A única escolha viável, no entanto, era acatar a condição ou voltar para casa com o vidro quebrado e com o suco gástrico a invadir-me o esôfago e respingar-me a língua. Sai a perguntar por que o filho de uma vidraceira simplesmente não tinha cobrado mais caro para fazer o serviço, era só ter explicado, como de fato fez, que era um serviço delicado, arriscado e que exigia um trabalho diferenciado, que eu teria pago mais, sem chiar. Mas não, ele, com um raciocínio peculiar conclui que o que tinha acontecido com um colega seu, profissional, e também poderia acontecer com ele, profissional, não aconteceria comigo, que entendo tanto de caco de vidro grudado em porta de madeira quanto ele entende a diferença entre sentença, enunciado e proposição. Mas estava decidido a não voltar para casa até resolver o problema. Eu tinha que fazer isso por Consulesa.

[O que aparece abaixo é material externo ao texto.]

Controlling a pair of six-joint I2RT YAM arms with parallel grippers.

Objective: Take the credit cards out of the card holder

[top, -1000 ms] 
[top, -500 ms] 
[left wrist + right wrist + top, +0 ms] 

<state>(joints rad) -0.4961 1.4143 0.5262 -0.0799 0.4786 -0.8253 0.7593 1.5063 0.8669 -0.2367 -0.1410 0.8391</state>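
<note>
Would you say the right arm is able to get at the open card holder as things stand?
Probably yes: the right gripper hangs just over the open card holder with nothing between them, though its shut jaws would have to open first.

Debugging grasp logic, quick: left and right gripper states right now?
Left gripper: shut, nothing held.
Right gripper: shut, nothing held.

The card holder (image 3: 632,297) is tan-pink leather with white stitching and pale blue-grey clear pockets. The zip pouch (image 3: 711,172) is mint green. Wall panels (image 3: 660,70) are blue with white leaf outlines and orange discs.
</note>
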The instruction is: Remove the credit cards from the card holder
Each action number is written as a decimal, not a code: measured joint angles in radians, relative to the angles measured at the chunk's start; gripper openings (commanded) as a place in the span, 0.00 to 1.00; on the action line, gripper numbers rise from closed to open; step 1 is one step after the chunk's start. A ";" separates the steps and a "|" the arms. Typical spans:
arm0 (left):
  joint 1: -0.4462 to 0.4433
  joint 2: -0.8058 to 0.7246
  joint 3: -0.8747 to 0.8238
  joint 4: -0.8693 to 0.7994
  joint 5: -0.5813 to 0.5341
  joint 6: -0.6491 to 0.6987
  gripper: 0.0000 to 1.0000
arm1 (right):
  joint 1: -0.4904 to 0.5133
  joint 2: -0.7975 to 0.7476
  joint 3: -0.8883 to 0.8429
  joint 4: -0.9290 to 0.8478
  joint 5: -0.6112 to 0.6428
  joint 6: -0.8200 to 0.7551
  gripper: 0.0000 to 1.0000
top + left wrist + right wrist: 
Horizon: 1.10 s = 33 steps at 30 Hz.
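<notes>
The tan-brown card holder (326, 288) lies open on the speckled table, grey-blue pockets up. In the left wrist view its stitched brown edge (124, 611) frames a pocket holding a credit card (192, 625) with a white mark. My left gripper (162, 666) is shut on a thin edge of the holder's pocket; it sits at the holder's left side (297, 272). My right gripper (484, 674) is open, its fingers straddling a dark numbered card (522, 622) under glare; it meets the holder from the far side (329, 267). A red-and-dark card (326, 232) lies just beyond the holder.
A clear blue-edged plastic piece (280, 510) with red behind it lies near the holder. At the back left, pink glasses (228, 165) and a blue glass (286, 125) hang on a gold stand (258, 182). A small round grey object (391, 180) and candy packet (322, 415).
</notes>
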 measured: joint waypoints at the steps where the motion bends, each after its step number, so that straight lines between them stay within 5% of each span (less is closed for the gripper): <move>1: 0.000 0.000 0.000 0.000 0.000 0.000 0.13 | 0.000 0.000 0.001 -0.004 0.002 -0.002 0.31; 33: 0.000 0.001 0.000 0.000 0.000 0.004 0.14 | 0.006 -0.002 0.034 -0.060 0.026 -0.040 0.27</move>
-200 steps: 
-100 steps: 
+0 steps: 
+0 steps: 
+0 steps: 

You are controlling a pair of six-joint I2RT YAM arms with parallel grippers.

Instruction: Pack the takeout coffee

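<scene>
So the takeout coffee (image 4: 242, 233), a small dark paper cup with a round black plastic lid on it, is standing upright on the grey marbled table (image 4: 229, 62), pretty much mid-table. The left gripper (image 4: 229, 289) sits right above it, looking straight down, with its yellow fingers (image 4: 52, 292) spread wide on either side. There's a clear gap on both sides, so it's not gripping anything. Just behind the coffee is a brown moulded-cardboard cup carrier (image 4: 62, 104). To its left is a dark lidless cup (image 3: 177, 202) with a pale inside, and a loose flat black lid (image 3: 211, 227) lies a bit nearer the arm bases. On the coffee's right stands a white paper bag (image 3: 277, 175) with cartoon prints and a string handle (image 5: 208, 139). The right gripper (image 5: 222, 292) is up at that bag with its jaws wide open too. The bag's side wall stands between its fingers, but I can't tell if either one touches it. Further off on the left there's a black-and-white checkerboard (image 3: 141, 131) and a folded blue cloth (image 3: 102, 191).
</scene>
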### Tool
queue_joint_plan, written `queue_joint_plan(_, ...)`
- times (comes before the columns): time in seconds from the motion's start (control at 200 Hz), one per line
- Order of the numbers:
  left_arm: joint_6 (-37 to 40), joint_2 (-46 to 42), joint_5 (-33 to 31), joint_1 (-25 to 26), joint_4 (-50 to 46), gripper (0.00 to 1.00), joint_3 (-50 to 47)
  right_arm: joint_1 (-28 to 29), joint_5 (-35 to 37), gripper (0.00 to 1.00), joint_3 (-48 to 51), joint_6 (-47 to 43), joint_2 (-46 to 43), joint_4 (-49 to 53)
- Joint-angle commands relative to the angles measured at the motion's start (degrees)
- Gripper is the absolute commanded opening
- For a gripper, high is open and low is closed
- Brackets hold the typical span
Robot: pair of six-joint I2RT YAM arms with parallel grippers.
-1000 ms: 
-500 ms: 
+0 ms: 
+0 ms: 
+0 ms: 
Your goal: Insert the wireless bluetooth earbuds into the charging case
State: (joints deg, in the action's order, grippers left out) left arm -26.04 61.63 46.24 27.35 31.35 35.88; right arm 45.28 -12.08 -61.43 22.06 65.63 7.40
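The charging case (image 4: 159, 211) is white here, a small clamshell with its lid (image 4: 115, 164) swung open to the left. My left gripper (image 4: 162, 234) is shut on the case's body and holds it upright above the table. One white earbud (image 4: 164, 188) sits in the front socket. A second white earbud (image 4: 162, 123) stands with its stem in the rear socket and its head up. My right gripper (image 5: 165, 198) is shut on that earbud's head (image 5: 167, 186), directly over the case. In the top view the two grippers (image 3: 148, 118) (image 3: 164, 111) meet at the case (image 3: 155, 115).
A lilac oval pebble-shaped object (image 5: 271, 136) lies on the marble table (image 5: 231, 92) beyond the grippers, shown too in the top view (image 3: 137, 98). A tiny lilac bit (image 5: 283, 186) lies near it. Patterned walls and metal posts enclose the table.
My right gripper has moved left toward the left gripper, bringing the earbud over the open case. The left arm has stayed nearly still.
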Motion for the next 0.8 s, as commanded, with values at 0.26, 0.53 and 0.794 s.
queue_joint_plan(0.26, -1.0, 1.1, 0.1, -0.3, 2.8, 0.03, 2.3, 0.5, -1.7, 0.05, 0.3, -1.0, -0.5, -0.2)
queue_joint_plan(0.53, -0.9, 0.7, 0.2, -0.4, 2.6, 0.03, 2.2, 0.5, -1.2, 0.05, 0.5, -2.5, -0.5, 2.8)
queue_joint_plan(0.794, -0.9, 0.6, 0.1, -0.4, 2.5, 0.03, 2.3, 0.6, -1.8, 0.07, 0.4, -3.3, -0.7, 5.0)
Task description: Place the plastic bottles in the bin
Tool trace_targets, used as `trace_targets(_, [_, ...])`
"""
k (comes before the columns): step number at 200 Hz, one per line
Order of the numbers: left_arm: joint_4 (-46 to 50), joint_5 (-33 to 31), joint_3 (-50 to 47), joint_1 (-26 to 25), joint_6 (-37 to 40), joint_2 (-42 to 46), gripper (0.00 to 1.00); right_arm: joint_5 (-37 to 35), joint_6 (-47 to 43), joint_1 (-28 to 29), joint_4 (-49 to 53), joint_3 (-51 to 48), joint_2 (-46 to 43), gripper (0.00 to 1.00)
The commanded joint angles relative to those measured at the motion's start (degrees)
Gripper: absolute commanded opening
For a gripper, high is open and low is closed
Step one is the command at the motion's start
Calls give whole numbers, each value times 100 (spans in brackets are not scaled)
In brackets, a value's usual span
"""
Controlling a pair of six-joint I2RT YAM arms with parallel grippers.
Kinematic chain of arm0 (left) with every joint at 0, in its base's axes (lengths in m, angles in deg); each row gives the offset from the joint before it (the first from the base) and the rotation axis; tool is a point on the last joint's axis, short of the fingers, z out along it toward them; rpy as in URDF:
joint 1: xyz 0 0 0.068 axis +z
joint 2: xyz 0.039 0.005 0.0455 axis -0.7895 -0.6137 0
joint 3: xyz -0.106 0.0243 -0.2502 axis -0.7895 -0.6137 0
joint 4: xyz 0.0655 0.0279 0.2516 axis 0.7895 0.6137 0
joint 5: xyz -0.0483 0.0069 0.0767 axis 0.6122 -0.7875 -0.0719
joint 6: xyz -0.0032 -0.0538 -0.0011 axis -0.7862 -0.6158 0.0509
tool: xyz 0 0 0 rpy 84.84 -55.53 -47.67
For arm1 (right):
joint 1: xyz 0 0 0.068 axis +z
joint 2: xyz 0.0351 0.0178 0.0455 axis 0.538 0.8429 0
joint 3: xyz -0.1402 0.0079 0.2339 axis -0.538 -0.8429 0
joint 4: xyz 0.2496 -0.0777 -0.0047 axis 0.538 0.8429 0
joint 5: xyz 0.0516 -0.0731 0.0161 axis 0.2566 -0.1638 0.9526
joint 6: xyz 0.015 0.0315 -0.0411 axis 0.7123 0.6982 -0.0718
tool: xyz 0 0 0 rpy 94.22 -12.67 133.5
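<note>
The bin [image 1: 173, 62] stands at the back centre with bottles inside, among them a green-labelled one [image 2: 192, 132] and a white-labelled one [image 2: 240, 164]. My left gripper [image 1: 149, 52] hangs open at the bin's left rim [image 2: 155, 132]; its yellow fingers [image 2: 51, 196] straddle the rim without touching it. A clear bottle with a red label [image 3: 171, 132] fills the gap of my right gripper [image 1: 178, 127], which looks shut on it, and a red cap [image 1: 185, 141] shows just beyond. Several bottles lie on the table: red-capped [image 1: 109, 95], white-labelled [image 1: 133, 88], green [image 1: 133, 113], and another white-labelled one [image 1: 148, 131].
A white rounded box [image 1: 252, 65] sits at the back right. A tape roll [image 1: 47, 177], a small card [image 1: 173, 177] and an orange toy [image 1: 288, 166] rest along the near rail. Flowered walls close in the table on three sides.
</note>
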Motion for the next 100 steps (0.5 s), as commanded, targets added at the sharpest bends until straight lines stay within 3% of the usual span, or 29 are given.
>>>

Terminar comigo só voltando para casa depois de dias, com a barba e o cabelo crescidos, com a porta do armário para montar. A geladeira me recebe com ânimo e pergunta por onde eu andei. Seu congelador está cheio, o que faz com que ela se urine toda no chão e se sinta envergonhada. Tento restabelecê-la, quando ela me diz que minha mulher voltou de viagem e está dormindo. Lembro-me que tinha prometido que a porta do armário estaria no lugar antes que ela voltasse. Para reparar o erro, tento colocar a porta antes de acordá-la. Monto, mas o a porta não fecha. Tento fechá-la à força, fazendo com que ela acorde e pergunte por onde eu andei que não fui buscá-la na rodoviária como havia prometido. Inicia uma discussão. Olho para trás, e a geladeira velha voltou a ser só uma geladeira velha. Não há nenhum ser mágico para me auxiliar com a realidade.